Friday, 14 December 2012

Hands, Knees and Bumps-a-daisy: On letting the wrong one out

in the depths all becomes law
I’m still processing the perils of ‘neo-kantianism’, and now there seems to be a further danger of ‘fascism’ as well. Or, at least that association seems to be there in your remarks; you have not fully formulated your argument so it is not clear what you are talking about. I think it has something to do with asking whether we can really possess in our discourse the ideas that we bring forth in the world. I think the short answer to that is, no. There is always a concealed edge to argument, sharpened by fate and irony, that cuts its proponent, even as he seeks to cut down others. Be that as it may, I have sufficient energy to pursue the longer answer and to investigate the unintended consequences of indulging in communist heresies. 

The association you seem to be trying to establish is between various group-experiments such as Le College de Sociologie, Acéphale, Contre-Attaque (which we could say were orientated towards an investigation into the nature of the ‘sacred’ alongside a study of the irrational in fascism) and the possibility that these investigations could have dipped in and out of fascist apologetics. The worry is that in abandoning critical thought, the dialectic, these reckless dabblers got themselves into something they were not intellectually equipped to understand.

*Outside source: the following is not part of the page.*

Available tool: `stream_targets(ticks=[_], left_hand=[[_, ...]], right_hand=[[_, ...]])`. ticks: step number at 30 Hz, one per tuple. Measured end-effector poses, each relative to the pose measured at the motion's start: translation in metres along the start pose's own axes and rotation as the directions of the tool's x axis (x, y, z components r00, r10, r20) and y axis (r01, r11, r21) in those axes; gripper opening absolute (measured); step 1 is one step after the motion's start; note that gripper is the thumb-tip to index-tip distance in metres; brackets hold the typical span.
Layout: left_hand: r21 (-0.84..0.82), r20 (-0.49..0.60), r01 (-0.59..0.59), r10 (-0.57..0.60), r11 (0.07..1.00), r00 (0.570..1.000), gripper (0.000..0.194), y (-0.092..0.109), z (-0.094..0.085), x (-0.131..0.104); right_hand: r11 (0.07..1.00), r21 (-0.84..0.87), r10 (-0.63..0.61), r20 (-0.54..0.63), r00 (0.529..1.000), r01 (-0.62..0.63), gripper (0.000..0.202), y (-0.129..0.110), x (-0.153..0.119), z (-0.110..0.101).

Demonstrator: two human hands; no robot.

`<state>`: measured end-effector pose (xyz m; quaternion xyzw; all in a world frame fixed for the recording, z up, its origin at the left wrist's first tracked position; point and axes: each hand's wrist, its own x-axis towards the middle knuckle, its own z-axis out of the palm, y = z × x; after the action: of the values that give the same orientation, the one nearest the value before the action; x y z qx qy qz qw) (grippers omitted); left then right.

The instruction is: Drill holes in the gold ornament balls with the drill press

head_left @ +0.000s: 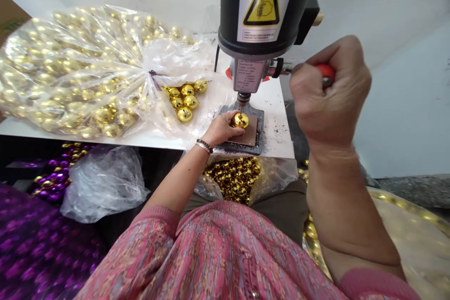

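Observation:
My left hand (224, 127) pinches a shiny gold faceted ball (241, 120) between thumb and fingers. The ball rests on a brown board (250, 136) on the metal base (260, 127) of a drill press (260, 33). Right above the ball is the drill bit (241, 108); whether it has entered the ball I cannot tell. Raised at the right, my right hand (328, 91) is closed around the red knob (326, 74) of the press's lever. Left of the base, several gold balls (188, 98) lie on clear plastic by the bag's mouth.
A large clear bag of gold balls (70, 70) fills the table's left side. Dark shavings litter the white table (277, 143). Below its edge, an open bag of gold balls (234, 176) sits at my lap. Crumpled plastic (105, 183) and purple balls (52, 178) are at lower left.

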<state>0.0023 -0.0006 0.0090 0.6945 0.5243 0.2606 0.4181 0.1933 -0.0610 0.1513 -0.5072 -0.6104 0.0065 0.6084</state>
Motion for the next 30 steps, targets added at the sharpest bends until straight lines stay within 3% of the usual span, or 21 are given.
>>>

In reality, I think the line of those experiments ended in the early ‘60’s with the salon at  5, rue Saint-Benoît rather than in fascism – and I think they have left no significant legacy behind them. Bataille's bunch sustained their account of mid-century modernity across a 40 year span and then lost the thread. The reason for this is probably historical (not to mention personal, with Bataille dying) but also the groups around Malaquais, Blanchot, Duras et al had been outflanked subjectively by the theory of the SI. 

The historical factors in the decline of post-surrealist communist ideas can probably be located in that specific post-war shift in society from repressive institutions to exploitative institutions... i.e. with the passage into the phase of domestication/real domination. Suddenly, the idea of a ‘left-sacred’ (dependent as it was on certain assumptions concerning primary repression) seemed obsolete in conditions where the ideology of desire was granted an officially designated domain. 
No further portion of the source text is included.